It’s maryland day. & i havent gone outside yet. kinda upset that i havent gone to anything. but i dont want to eithe rbecuase i need to study.
anything for some weird reason really just annoyed at everything and im not sure why- especially Sam and I’m not sure why. I also really want to see him, But i dont think i will, at least until tomorrow. and he;s going to this cool bar tonight for his birthday and i said i couldnt go becuase ihave to fucking study physics and mammphys. what the hell is wrong with me and why arent I going? I should have been studying now but I;m not. and then im volunteering later, fuck me.
why do i do this to myself?
I hope i actyally get work done tonight, becuase im missing a lot for it. ONE MORE FUCKING WEEK. until im gonna take a break, and then back to finals, and then junior year will be over. bittersweet. but in the mean time i need to focus and do well. and that is not happening right now.
I wish sam wasnt on my mind. I’m not sure what to think. so back and forth about it all. its weird as fuck.
me being insecure, but get the vibe he doesnt want to be around me ( not true, but i tend to make things up in my head a lot) mostly because i havent seen him in a few days.
also in a bad mood because of my roommates, becase all 3 of them were hanging out yesterday, and i awkwardly passed them multiple times and stayed in my room. Gina also flat out ignored me in the hallway, that was odd.
Guess they heard my way to loud fucking voice with Sam, I really need to learn how to keep it down. Im sure NO ONE enjoyed that, oops. Except for maybe Sam and I….
But that makes me think Sam wont want me anywhere near his apartment, because why would he want his friends/roommates to hear that going on? ugh, what a fucking dillema.

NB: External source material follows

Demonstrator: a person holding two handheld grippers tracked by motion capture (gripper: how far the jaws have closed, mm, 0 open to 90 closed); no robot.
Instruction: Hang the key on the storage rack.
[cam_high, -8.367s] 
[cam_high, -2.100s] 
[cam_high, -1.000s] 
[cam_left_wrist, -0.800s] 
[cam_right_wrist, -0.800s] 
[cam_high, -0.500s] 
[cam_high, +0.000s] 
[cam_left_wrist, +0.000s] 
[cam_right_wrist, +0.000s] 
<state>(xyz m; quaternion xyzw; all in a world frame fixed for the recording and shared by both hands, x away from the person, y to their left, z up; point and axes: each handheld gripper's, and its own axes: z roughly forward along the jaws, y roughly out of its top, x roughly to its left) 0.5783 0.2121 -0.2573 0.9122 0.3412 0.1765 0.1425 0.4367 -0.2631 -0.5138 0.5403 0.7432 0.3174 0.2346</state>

I feel useless and shitty and stupid and guilty and anxious and stressed and overall like a general failure. I dont like it. And i dont want to fail physics or mammphys but i cant bring myself to study. this is a huge problem.
I want to do welllll 😦 (: 😦 i even fucking took off of work thursday AND tuesday. FUCK ME. and all ive done is sleep or procrastinate. OK well back to physics hw, volunteering, and then more physics hw and MAMMPHYS.